Nor were Sami's strictures limited to the shrine's music: "We believe there is no power but God," he continued. "I invite people who come here to return to the true path of the Koran. Do not pray to a corpse: Rahman Baba is dead. Go to the mosque, not to a grave."

This sort of madrasa-driven change in attitudes is being reproduced across Pakistan. There are now 27 times as many madrasas in the country as there were in 1947: from 245 at independence, the number has shot up to 6870 in 2001. Across Pakistan, the religious tenor has been correspondingly radicalised: the tolerant, Sufi-minded Barelvi form of Islam is now out of fashion in northern Pakistan, overtaken by the more hardline and politicised Wahhabism.

Later, I returned to the shrine and found Tila Mohammed tending the grave. Making sure no one was listening, he whispered: "We pray that good will overcome evil. As Baba put it, I am a lover, and I deal in love. Sow flowers, so your surroundings become a garden. Don't sow thorns; for they will prick your feet. We are all one body, whoever tortures another, wounds himself."

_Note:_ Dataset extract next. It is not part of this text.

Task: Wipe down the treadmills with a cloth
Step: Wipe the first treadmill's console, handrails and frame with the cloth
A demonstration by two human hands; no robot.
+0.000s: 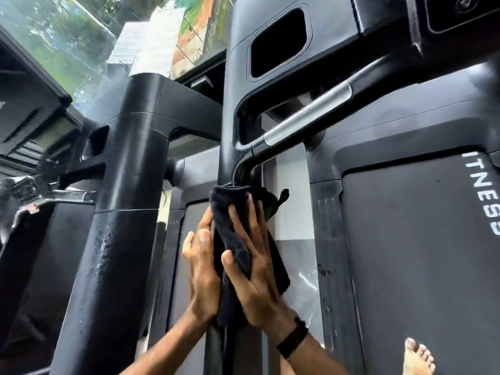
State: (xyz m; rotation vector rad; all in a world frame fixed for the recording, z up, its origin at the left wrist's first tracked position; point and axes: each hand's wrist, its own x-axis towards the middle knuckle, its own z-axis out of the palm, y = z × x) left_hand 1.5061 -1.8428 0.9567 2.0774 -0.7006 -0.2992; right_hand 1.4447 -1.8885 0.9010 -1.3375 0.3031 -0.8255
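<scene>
A: Head view, what's up front?

B: Both hands on a dark cloth [230,239], which is wrapped round the upright post [230,136] of the treadmill [405,239] on the right. The cloth sits on the lower part of the post, just under the spot where the handrail [308,117] bends in.

A: Fingers?

B: Left hand [201,266] lies flat vs. the left side of the cloth, fingers straight and close together, thumb up front. Right hand [251,266] presses on the front, fingers spread wide and straight, thumb on the fabric. No curl on either, so pressing, not pinching.

A: Anything hidden?

B: Plenty. The post behind the cloth is covered, and the cloth's far side can't be seen (a loose corner pokes out at upper right). The palms are hidden, only the backs show. Forearms are cut off at the bottom edge. A black wristband [293,336] is on the right wrist.

A: Rest of the frame?

B: A second treadmill's post [119,212] stands to the left, wet w/ droplets. The belt lettering [484,193] on the right is cut off, only "ITNESS" reads. A bare foot [418,358] is at lower right, partly out of frame. The window [81,41] up top is blurred, w/ greenery and a building beyond. The far left edge is too smeared to make out.
</scene>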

I thought of this conversation, when I heard that the shrine of Rahman Baba had finally been blasted last Thursday, a few hours after the Sri Lankan cricketers were ambushed in Lahore. At the heart of the current conflict lie two very different understandings of Islam.

Wahhabi fundamentalism has advanced so quickly in Pakistan partly because the Saudis have financed the building of so many madrasas, filling the vacuum left by the collapse of state education. These have taught an entire generation to abhor the gentle, syncretic Sufi Islam that has dominated South Asia for centuries, and to embrace an imported form of Saudi Wahhabism.

Sufism is an indigenous Islamic resistance movement to fundamentalism, with its deep roots in South Asian soil.

The Pakistani Government could finance schools that taught Pakistanis to respect their own religious traditions, rather than buying fleets of American F-16 fighters and handing over education to the Saudis.

Instead it increasingly resembles a tragic clone of Taleban Afghanistan.